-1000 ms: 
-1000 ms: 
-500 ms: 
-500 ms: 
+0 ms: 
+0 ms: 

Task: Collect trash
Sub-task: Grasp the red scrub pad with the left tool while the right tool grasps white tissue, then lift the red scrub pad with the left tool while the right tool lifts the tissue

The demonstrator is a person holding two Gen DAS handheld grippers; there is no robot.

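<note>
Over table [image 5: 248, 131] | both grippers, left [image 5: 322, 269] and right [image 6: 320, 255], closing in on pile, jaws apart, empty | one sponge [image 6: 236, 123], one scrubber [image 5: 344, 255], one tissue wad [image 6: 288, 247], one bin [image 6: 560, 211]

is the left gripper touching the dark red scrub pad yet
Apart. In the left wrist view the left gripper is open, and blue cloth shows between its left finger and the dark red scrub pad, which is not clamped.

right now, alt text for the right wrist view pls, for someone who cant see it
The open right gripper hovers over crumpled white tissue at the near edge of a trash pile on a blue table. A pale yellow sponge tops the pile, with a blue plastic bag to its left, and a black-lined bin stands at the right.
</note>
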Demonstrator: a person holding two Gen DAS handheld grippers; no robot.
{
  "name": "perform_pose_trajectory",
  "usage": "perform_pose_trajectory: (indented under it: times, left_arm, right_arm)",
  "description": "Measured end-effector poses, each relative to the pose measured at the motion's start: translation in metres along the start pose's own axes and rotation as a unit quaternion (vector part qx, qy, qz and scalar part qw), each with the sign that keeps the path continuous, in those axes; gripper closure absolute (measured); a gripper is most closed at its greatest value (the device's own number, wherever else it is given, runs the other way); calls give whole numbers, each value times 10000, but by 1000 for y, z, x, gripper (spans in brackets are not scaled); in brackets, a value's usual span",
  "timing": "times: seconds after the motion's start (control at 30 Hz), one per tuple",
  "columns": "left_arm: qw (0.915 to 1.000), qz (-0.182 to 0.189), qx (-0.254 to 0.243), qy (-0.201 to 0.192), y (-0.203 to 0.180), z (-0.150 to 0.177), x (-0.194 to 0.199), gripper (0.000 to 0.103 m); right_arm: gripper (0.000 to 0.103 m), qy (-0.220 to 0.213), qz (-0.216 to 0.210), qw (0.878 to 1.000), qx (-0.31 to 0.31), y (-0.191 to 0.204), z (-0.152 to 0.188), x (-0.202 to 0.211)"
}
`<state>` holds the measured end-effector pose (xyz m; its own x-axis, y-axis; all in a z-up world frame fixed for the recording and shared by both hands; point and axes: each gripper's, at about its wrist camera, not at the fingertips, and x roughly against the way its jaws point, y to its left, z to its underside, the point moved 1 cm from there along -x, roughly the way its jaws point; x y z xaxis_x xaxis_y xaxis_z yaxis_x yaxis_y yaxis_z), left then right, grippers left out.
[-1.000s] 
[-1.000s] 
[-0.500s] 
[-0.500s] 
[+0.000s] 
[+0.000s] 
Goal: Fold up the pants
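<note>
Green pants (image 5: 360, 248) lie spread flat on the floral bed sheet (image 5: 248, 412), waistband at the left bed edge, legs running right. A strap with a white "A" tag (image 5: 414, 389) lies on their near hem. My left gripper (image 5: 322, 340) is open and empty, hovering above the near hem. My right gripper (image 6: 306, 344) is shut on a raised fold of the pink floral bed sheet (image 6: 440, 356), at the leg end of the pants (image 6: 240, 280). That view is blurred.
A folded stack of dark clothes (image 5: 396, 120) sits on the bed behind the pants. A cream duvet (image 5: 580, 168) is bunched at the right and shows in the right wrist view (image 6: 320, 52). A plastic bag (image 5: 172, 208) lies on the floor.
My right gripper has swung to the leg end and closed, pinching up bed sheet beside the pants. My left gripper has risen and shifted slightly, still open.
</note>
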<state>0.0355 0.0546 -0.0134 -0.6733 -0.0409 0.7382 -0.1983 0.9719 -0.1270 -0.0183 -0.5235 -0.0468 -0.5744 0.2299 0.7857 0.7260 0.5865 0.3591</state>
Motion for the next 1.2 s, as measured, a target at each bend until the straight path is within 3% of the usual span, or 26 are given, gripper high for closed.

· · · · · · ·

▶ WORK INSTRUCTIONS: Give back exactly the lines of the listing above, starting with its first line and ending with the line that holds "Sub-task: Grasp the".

▶ TASK OUTPUT:
-1000 ms: 
-1000 ms: 
-500 ms: 
-500 ms: 
+0 ms: 
+0 ms: 

Task: Collect trash
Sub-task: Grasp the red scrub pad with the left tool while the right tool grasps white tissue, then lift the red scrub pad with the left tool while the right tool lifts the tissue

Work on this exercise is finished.